Retype, exactly as they appear below, the lines between the line holding "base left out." and the line holding "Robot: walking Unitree", both ends included.

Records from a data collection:
------------------------

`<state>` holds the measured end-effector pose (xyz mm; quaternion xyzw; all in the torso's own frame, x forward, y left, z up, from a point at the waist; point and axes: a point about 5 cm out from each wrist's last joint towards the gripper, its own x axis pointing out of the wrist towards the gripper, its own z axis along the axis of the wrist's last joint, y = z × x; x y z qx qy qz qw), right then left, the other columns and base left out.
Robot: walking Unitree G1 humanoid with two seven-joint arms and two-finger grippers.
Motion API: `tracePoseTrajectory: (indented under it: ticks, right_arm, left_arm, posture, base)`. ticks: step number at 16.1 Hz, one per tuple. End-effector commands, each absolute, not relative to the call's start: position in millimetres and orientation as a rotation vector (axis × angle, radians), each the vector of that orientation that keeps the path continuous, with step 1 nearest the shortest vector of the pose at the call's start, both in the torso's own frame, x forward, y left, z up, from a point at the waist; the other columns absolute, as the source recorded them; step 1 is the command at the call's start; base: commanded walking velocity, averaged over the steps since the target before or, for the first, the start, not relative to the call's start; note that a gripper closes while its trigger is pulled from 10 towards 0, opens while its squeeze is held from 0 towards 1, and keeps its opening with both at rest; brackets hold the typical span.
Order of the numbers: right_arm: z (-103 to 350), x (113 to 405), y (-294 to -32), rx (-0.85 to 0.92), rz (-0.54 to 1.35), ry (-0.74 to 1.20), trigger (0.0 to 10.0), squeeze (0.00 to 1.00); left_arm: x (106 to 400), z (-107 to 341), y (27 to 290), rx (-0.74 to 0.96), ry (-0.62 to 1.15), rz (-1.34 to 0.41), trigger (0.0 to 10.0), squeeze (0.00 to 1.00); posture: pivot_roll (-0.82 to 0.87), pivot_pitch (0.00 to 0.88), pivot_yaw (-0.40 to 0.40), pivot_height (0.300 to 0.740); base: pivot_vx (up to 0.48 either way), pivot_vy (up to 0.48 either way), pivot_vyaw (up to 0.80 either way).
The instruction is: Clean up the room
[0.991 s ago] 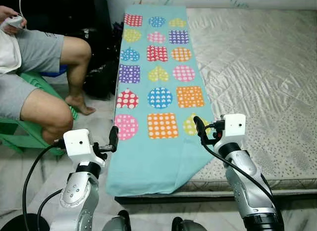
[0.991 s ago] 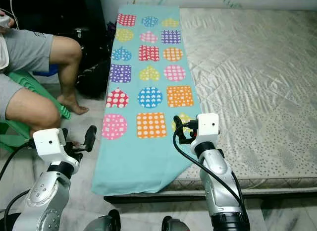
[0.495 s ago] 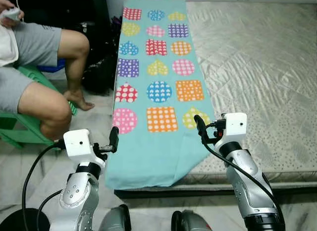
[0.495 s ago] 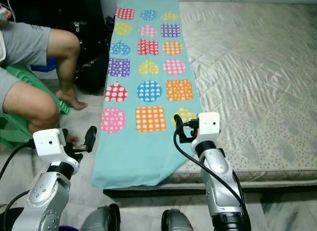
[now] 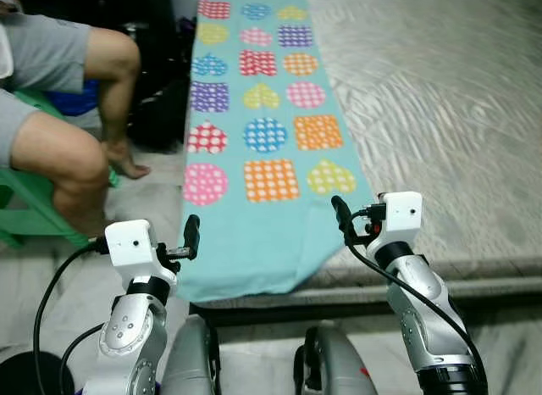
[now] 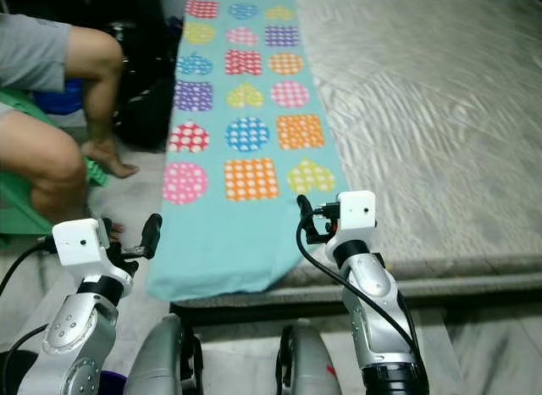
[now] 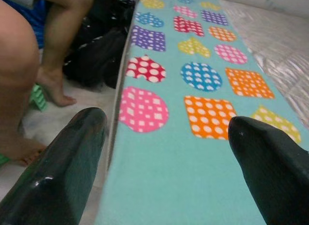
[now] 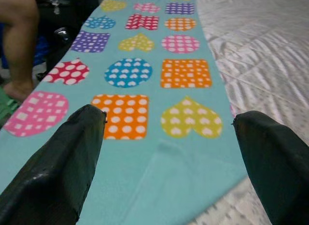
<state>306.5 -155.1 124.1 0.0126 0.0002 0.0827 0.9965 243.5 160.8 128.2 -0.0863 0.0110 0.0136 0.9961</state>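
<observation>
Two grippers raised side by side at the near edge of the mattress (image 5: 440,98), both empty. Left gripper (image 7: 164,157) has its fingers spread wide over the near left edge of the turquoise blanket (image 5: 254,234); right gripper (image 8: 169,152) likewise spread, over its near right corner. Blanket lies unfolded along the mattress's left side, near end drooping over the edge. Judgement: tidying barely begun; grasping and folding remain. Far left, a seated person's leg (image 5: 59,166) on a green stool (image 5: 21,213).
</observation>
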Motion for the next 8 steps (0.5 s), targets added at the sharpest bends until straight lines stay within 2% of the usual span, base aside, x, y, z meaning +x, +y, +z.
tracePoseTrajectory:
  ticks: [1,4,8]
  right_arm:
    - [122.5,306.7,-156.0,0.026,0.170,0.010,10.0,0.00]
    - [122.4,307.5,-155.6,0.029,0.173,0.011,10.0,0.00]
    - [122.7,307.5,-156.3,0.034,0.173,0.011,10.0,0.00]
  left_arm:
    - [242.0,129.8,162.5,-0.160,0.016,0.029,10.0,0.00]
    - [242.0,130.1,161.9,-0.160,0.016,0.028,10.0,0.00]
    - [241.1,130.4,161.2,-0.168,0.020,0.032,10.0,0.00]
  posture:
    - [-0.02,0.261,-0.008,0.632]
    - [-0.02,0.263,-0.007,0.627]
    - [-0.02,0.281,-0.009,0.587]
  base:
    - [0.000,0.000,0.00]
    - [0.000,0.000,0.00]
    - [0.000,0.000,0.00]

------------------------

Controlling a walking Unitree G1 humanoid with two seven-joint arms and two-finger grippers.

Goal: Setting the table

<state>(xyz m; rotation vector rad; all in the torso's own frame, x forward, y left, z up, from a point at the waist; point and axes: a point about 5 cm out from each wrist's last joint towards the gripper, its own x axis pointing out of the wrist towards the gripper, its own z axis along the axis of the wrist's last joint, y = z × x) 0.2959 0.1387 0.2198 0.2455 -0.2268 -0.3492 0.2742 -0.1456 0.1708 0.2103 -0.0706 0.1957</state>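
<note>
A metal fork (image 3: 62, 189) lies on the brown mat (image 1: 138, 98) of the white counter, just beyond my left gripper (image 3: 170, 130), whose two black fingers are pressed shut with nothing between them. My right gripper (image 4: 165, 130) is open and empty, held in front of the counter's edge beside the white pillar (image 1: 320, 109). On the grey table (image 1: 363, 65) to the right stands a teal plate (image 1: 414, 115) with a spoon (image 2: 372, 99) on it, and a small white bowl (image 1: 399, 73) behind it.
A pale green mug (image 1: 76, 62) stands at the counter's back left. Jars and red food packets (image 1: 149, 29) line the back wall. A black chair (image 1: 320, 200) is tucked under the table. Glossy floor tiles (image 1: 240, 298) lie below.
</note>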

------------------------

Task solution —
`<state>` holds the measured end-effector pose (xyz mm; quaternion xyzw; all in the torso's own frame, x forward, y left, z up, from a point at the waist; point and axes: a point about 5 cm out from each wrist's last joint towards the gripper, its own x axis pointing out of the wrist towards the gripper, its own z axis along the axis of the wrist's last joint, y = z × x; x y z qx qy qz qw), right then left, the other columns and base left out.
Robot: walking Unitree G1 humanoid with two seven-joint arms and two-finger grippers.

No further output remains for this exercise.